T.R | Title | User | Personal Name | Date | Lines |
---|
1400.1 | Alarms uses the Show Directive ... | NANOVX::ROBERTS | Keith Roberts - DECmcc Toolkit Team | Tue Aug 27 1991 16:50 | 15 |
| The Alarms Rule Evaluator converts your Rule Expression into a Show
directive (or Getevent directive for the Occurs function).
If you rule is:
(CHANGE_OF(NODE4 NOMAD LINE SVA-0 RECEIVE FAILURE,*,*), AT EVERY 00:03:00)
Try:
SHOW NODE4 NOMAD LINE SVA-0 RECEIVE FAILURE AT EVERY 00:03:00
Because this is exactly the command we generate. I can't imagine why your
system got bogged down by the NML processes.
/keith
|
1400.2 | Additional NML_nnnn problems using NODE4_AM rules. | CUJO::HILL | Dan Hill-Net.Mgt.-Customer Resident | Tue Aug 27 1991 17:43 | 23 |
| Some additional info:
I've created rules for additional nodes to monitor reachability of
nodes in a specific area using the following syntax:
CREATE MCC 0 ALARMS RULE node2_REMOTE_NODE_STATE -
EXPRESSION =(NODE4 node1 REMOTE NODE node2 STATE = UNREACHABLE ,-
AT EVERY 00:05:00) ,-
.
.
.
NOTE that node1 is area router for node2.

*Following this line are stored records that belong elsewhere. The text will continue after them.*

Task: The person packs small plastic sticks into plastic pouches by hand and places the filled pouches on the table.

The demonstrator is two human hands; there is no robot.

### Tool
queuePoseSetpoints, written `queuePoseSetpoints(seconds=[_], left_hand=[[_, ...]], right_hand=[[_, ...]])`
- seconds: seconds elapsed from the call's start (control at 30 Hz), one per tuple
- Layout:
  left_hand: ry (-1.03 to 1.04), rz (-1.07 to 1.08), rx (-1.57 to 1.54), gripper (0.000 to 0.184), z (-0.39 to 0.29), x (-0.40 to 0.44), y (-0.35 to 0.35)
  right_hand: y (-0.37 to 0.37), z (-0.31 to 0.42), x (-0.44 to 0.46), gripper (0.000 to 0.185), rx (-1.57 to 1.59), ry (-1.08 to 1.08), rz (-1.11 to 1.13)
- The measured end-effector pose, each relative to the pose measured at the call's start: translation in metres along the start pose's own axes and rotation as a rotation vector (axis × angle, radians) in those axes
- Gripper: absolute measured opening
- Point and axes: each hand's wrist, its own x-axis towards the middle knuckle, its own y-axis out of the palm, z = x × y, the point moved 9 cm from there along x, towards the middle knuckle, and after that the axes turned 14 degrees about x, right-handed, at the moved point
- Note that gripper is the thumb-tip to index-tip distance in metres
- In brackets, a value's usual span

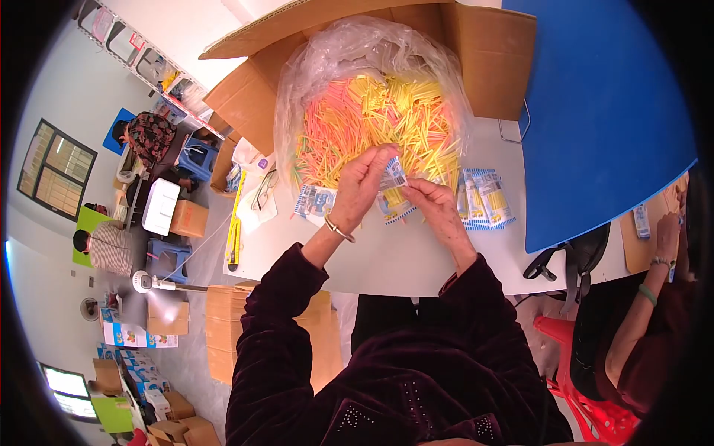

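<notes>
Both of my hands meet over the near edge of a cardboard box (494, 63) lined with clear plastic and full of thin yellow, pink and orange sticks (338, 123). My left hand (358, 189), with a bracelet at the wrist, pinches a small blue-and-white packet (393, 173) at its upper left. The fingers of my right hand (439, 212) are closed at the packet's lower right side. Just below it, another packet (394, 204) shows yellow contents. One packet (313, 203) lies to the left, and several filled packets (491, 199) overlap on the right.
A yellow cutter (235, 241) and eyeglasses (262, 190) lie on the left of the white table (335, 264). A blue panel (595, 126) stands at the right. Beyond it, a co-worker's arm (643, 312) reaches over a surface near a red stool (558, 334). Two people sit far left.
</notes>
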Motion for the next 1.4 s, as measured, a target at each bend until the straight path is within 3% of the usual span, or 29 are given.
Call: queuePoseSetpoints(seconds=[0.13,0.2,0.43,0.5,0.6,0.73,1.0,1.13,1.2,1.3,1.4], left_hand=[[0.178,-0.010,0.293,0.029,-0.008,0.001,-0.008],[0.054,0.082,0.150,0.026,-0.006,-0.002,-0.009],[0.048,0.132,0.080,0.026,-0.004,-0.007,-0.002],[0.069,0.180,0.053,0.033,-0.006,-0.007,0.003],[0.007,0.223,-0.100,0.040,0.000,-0.009,0.009],[-0.028,0.273,0.019,0.042,0.019,-0.009,0.009],[-0.074,0.340,-0.204,0.049,0.007,-0.014,0.010],[-0.085,0.345,-0.160,0.050,0.021,-0.018,0.011],[-0.003,0.281,-0.088,0.049,0.018,-0.017,0.007],[-0.045,0.323,-0.094,0.052,0.013,-0.019,0.010],[-0.056,0.344,-0.114,0.054,0.005,-0.021,0.014]], right_hand=[[-0.001,-0.002,0.002,0.018,0.002,-0.017,0.014],[-0.004,-0.007,0.002,0.019,0.111,0.042,-0.015],[-0.003,-0.008,0.004,0.019,0.141,0.005,0.025],[-0.006,-0.015,0.005,0.016,0.010,0.017,0.078],[-0.007,-0.015,0.005,0.015,0.079,0.038,0.079],[-0.001,-0.010,0.002,0.014,0.094,0.034,0.060],[0.003,-0.017,-0.004,0.023,0.095,0.163,0.039],[0.000,-0.023,-0.002,0.022,0.066,0.153,0.045],[0.003,-0.015,0.000,0.022,-0.090,0.047,0.105],[0.004,-0.004,0.000,0.022,-0.028,-0.057,0.066],[-0.003,0.000,-0.005,0.020,-0.173,-0.014,0.005]])
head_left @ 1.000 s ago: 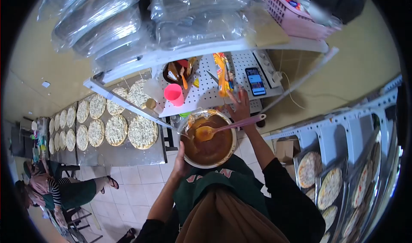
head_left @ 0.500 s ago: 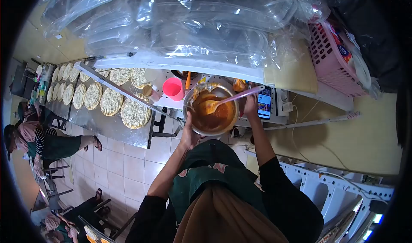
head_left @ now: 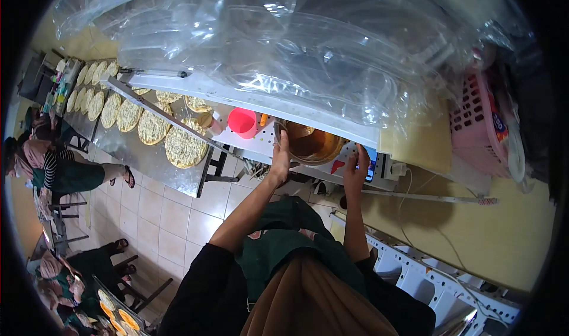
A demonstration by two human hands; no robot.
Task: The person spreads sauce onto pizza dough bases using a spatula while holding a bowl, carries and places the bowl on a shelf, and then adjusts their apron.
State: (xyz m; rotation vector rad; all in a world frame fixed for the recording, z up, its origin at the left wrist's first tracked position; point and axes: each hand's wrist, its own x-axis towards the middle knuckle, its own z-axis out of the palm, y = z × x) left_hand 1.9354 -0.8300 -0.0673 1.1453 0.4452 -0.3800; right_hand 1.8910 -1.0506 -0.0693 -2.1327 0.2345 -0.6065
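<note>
A metal bowl [head_left: 320, 160] with orange-brown sauce is on the white perforated surface under the raised shelf, whose edge hides its far side. My left hand [head_left: 281, 161] grips the bowl's left rim, thumb on the side facing me. To the right of the bowl is my right hand [head_left: 355, 170], a little apart from it, fingers extended and seemingly holding nothing. Between that hand and the bowl lies a small red piece [head_left: 337, 167]. Behind the right fingers a phone [head_left: 371, 167] is partly covered. The spoon's handle is hidden.
A pink cup [head_left: 242, 122] stands left of the bowl. Clear plastic bags [head_left: 284, 45] cover the overhead shelf [head_left: 296, 102]. Flat round topped bases [head_left: 186, 147] line the metal table at left. A pink basket [head_left: 483, 128] sits at right. Co-workers [head_left: 68, 173] are at the far left.
The bowl has moved forward and right, partly beneath the shelf. My left hand went with it; my right hand has come away from its side. The spoon handle has gone out of sight.
</note>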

Two NML_nnnn processes were started for each end node on the area
router (node1). I enabled rules for 14 nodes, so the area router had
28 NML_nnnn processes running.
---------------
Thanks for the info in the .1 . I'll continue to research this issue,
but until I resolve it, I can't use the NODE4_AM rules I've created
since the result is a massive system impact.
-dh
|
1400.3 | No answers, some suggestions, some questions | TOOK::CAREY | | Wed Aug 28 1991 15:17 | 46 |
|
Re: .0 -- I'm not sure why you're seeing 4 NML server processes per
node. Due to our connection checking, I would expect 2. Sorry, but 2
is the minimum.
How many nodes are there in your LAVc? I expect that it is less than
20, but tell me if I'm wrong.
How many Node4 alarms are you running? To how many different Node4
entities? (When I ask about Node4, I'm referring to Node4 and all of
its children, such as Node4 Line, etc.)
The request you're making is pretty simple, and even though the
processes are going to be there, I don't expect them to be active for
more than a second or two during every polling cycle.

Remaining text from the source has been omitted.